Source: ATTOM (January 2025)
Mark Palim, Fannie Mae Senior Vice President and Chief Economist, comments:
“Due to the ongoing lock-in effect and affordability constraints, we currently expect another year of sluggish existing home sales. A silver lining for affordability is that we also anticipate income growth will outpace both home price and rent growth this year — and in many markets, new homes are now priced competitively with existing homes and are far more available. Otherwise, our expectation that home sales activity will remain limited, combined with the elevated rate environment, reaffirms our view that on a national level the 2025 housing market is shaping up to feel a lot like 2024.”
Proptech update
Several funding announcements were made in the past week, starting with Bedrock Energy, which has secured $12M in a Series A funding round led by Titanium Ventures, with participation from Energy Impact Partners, Sustainable Future Ventures, and others. The geothermal startup, founded in 2022, is revolutionizing geothermal heating and cooling for commercial real estate by reducing costs, space, and construction time through innovative technology. Bedrock’s systems cut HVAC energy costs by up to 50% while eliminating emissions
Rize, a Saudi PropTech company, raised $35M in a Series A round led by Raed Ventures. SEEDRA Ventures, Aqar Platform, and others participated, along with debt financing from Partners for Growth. Founded in 2021, Rize pioneered the “Rent Now, Pay Later” (RNPL) service in Saudi Arabia, enabling tenants to pay annual rent in flexible monthly installments.
Attentive.ai, a New Delhi-based AI SaaS platform for the construction and outdoor services industry, raised $12M in Series A2 funding, led by Tenacity Ventures and with participation from Vertex Ventures, Peak XV Partners, and InfoEdge Ventures. The funding will support the development of AI-powered products and expansion into additional construction trades.
Similarly, Kaya AI, a NYC-based construction supply chain intelligence platform, secured $5.3M in pre-seed funding led by 53 Stations, Suffolk Technologies, and Soma Capital, with support from Barclays Black Formation Investments, RXR, and others. The funds will fuel operations and product development for its AI-native platform, which eliminates data silos, integrates with existing workflow tools, and streamlines procurement tracking.

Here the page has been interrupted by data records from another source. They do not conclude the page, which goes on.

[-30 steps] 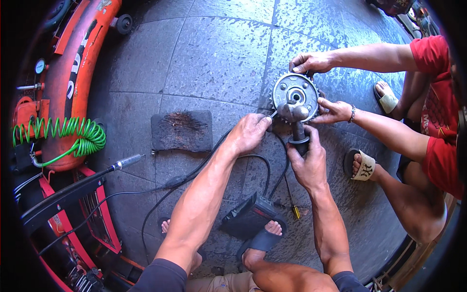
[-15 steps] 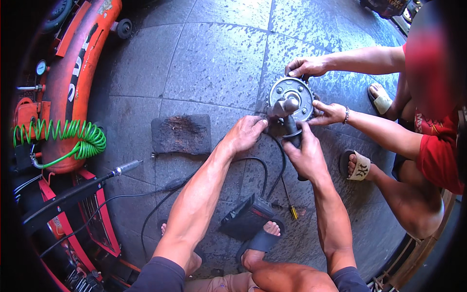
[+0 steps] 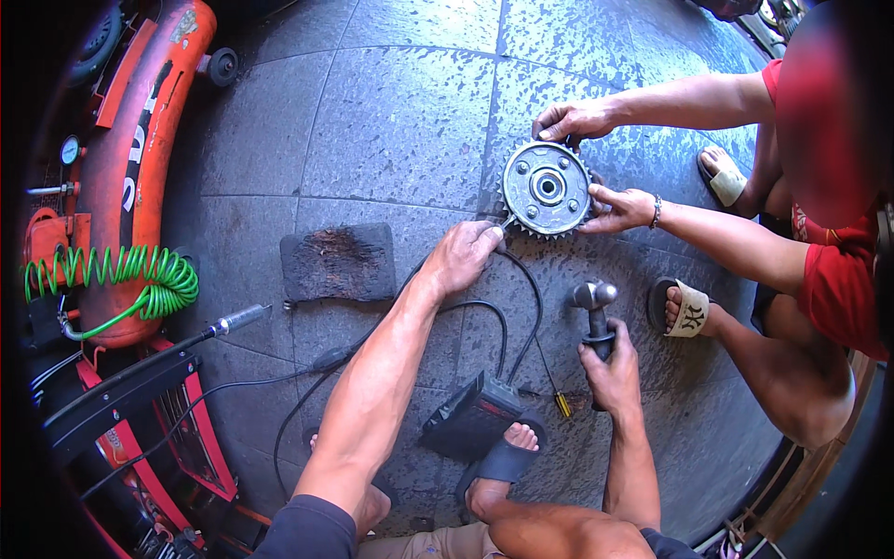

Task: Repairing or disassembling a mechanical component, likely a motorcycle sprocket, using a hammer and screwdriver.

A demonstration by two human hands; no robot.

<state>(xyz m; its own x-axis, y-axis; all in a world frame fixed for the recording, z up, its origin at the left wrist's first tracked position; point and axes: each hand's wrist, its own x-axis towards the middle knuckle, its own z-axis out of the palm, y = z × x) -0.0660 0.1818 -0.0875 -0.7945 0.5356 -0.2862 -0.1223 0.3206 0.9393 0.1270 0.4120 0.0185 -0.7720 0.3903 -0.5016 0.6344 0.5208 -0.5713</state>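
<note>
A round metal sprocket hub (image 3: 523, 194) with a toothed rim and a central bore stands tilted above the floor. A co-worker's two hands hold it at its far edge and its right side. My left hand (image 3: 466, 254) pinches a thin metal rod (image 3: 508, 222), whose tip meets the sprocket's near left rim; the rest of the rod is hidden by my fingers. Nearer to me and to the right, my right hand (image 3: 612, 368) grips the black handle of a ball-peen hammer (image 3: 595, 296), its metal head raised and apart from the sprocket.
A yellow-handled screwdriver (image 3: 562, 404) lies on the tiled floor. Beside my foot is a black box (image 3: 473, 415) with cables running off. A worn dark mat (image 3: 340, 264) lies left of centre. An orange tank (image 3: 142, 186) and a green coiled hose (image 3: 168, 281) stand at the left.
The hammer has come off the sprocket, and my right hand has drawn it back toward me and rightward. The sprocket has shifted slightly left. My left hand stays at its rim.
</note>
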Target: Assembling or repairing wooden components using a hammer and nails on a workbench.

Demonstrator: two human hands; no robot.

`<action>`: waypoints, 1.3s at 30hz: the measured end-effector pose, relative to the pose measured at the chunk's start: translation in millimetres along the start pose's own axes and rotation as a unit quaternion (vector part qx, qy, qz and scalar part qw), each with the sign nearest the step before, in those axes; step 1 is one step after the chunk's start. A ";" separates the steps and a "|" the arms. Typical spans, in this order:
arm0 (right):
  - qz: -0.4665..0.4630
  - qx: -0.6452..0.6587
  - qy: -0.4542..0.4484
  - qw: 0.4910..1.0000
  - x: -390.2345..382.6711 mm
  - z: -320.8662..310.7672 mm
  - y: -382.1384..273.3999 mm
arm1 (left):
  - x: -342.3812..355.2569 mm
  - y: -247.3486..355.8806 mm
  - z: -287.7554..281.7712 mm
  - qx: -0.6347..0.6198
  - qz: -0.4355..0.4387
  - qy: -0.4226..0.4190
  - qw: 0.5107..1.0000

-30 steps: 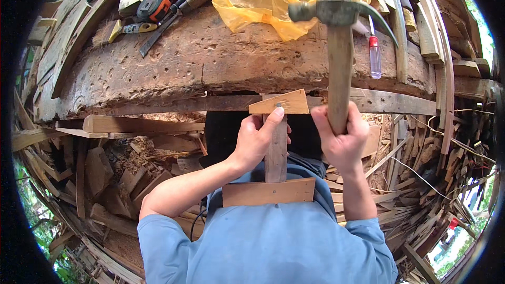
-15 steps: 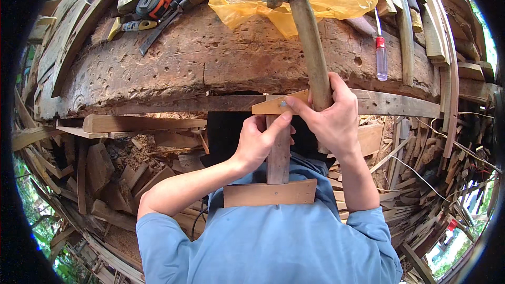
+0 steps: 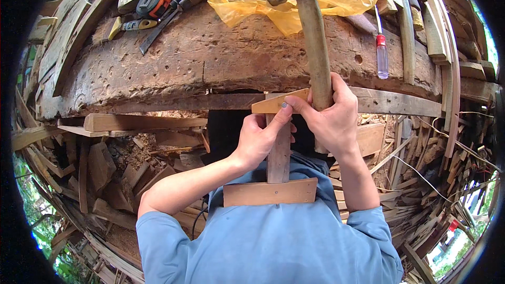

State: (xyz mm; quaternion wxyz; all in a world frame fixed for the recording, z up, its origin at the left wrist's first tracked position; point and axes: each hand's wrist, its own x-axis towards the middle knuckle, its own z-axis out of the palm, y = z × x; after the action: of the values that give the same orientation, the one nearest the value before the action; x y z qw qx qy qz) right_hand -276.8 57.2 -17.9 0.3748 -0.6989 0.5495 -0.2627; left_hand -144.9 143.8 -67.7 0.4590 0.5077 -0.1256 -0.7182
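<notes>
My right hand (image 3: 338, 118) is closed round the wooden handle of a claw hammer (image 3: 317, 39), its head up and away from me. The right thumb and fingertip reach a short tapered wood piece (image 3: 266, 107) lying across the far end of a wooden strip (image 3: 279, 160). My left hand (image 3: 263, 139) is closed in a pinch beside the strip, its thumb tip against a small nail (image 3: 284, 105) on that piece; its other fingers are partly hidden. At the strip's near end, against my shirt, a wooden crosspiece (image 3: 252, 193) carries a nail head.
Beyond my hands lies a thick, worn wooden beam (image 3: 158, 68). On it are a yellow plastic bag (image 3: 236, 0), a tape measure (image 3: 152, 3), a brush (image 3: 118, 28) and a screwdriver (image 3: 382, 55). Loose boards (image 3: 142, 123) and scrap wood (image 3: 410, 179) crowd both sides.
The hammer head has shifted slightly right as its handle turned in my right hand. The left thumb and nail have moved only a little; the wood pieces stay in place.
</notes>
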 end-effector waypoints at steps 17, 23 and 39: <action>-0.107 -0.078 -0.095 0.987 -84.1 -89.3 28.9 | 1.4 -3.5 -2.8 -0.004 0.022 -0.012 1.000; -0.170 -0.192 -0.086 0.963 -98.0 -108.6 20.5 | 3.9 -6.7 -1.5 -0.004 0.030 -0.006 1.000; -0.215 -0.177 -0.037 0.960 -103.5 -97.9 23.8 | 4.0 -6.0 2.6 -0.039 0.041 0.016 0.998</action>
State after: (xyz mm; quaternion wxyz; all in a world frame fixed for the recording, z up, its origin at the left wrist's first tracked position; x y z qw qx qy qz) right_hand -393.4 131.3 24.2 0.2001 -0.8651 0.4095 -0.2096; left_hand -150.5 143.2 -72.8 0.5096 0.4950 -0.1114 -0.6949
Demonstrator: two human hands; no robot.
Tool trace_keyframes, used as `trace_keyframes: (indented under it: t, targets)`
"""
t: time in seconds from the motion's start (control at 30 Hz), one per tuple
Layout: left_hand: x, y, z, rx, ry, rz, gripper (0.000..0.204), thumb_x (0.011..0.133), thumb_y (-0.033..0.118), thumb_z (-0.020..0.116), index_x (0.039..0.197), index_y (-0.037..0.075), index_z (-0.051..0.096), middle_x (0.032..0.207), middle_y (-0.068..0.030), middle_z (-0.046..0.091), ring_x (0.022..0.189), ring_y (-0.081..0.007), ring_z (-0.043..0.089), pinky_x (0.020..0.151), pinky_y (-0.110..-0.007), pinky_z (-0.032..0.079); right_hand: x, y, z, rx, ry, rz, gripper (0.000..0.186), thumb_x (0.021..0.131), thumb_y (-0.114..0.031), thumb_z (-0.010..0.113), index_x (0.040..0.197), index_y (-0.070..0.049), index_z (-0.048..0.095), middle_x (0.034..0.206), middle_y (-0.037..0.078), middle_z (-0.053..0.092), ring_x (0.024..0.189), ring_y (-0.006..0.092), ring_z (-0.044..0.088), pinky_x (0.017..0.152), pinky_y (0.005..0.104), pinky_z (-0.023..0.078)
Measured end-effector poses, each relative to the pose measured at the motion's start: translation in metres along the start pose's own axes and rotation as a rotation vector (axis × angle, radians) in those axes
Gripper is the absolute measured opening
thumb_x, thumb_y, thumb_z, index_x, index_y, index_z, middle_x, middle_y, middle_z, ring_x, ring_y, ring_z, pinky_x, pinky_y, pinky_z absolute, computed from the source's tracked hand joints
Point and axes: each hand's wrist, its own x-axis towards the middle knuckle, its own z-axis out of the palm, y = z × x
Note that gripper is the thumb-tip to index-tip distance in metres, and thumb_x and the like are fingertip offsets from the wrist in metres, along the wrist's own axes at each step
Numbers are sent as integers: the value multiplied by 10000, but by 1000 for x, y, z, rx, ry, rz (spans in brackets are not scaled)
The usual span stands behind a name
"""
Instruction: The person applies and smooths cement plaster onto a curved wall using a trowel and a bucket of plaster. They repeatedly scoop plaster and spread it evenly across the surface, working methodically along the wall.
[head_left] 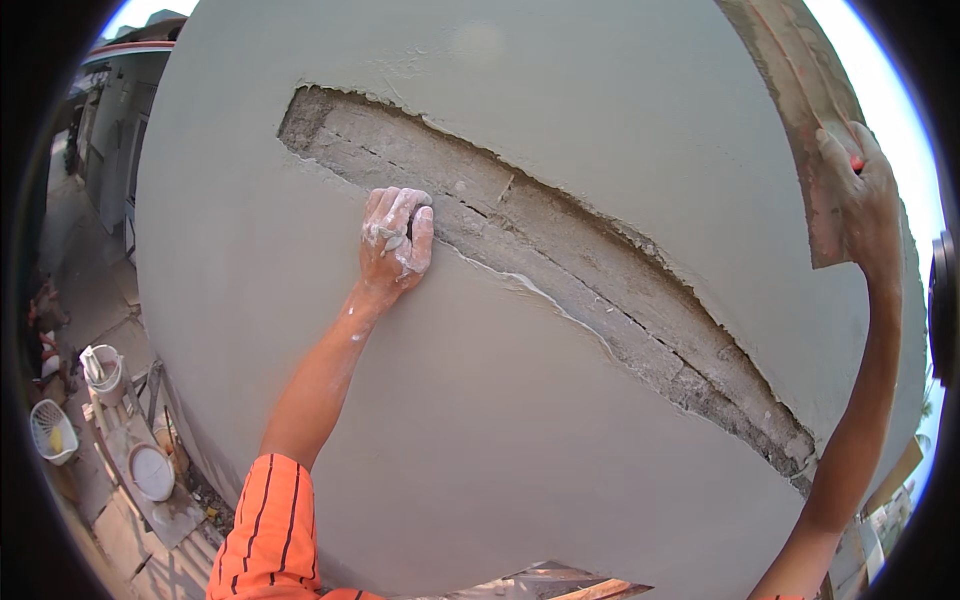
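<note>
My left hand, coated in white paste, has its fingers curled at the lower lip of a long rough recess running diagonally down across the smooth grey plastered wall. Whatever those fingers may hold is hidden. My right hand grips a long, flat, stained board-like float by a small red part, against the wall at the upper right. The float stands steeply, with its lower end beside my wrist.
At lower left are a white bucket with a tool in it, a white basket and a round pale container on a plank. A paved passage runs along the left, beside a building.
</note>
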Motion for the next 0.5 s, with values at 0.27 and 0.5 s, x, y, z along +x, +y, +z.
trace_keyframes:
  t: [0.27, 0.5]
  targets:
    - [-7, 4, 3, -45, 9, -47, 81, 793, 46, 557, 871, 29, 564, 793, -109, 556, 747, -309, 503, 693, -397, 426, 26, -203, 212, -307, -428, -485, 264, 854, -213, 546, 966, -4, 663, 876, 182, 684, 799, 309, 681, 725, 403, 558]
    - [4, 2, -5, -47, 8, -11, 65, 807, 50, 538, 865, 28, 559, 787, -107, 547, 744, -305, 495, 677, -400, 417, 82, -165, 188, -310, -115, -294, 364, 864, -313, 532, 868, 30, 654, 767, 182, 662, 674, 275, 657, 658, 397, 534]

CRETI reports on the Trump administration’s real estate-focused executive orders, which signal significant opportunities for proptech firms, particularly in areas like automation, compliance, and alternative financing. Policies streamlining federal permitting and expanding Opportunity Zones could accelerate development timelines, driving demand for digital tools that optimize project management and site selection. Initiatives promoting public-private infrastructure projects may spur construction tech adoption, while support for alternative financing could broaden access to capital, fueling platforms for syndication and creative funding solutions.
Finally, JLL Spark’s 2025 PropTech forecast highlights sustainability, data center innovation, and AI as key drivers of transformation in commercial real estate in 2025. Proptech adoption will accelerate as property owners seek AI-driven solutions to cut costs, optimize operations, and enhance tenant experiences. Sustainability remains a primary focus, with technologies like IoT-enabled energy management and green building solutions gaining traction. The booming data center sector will spur startups focused on energy efficiency and alternative energy.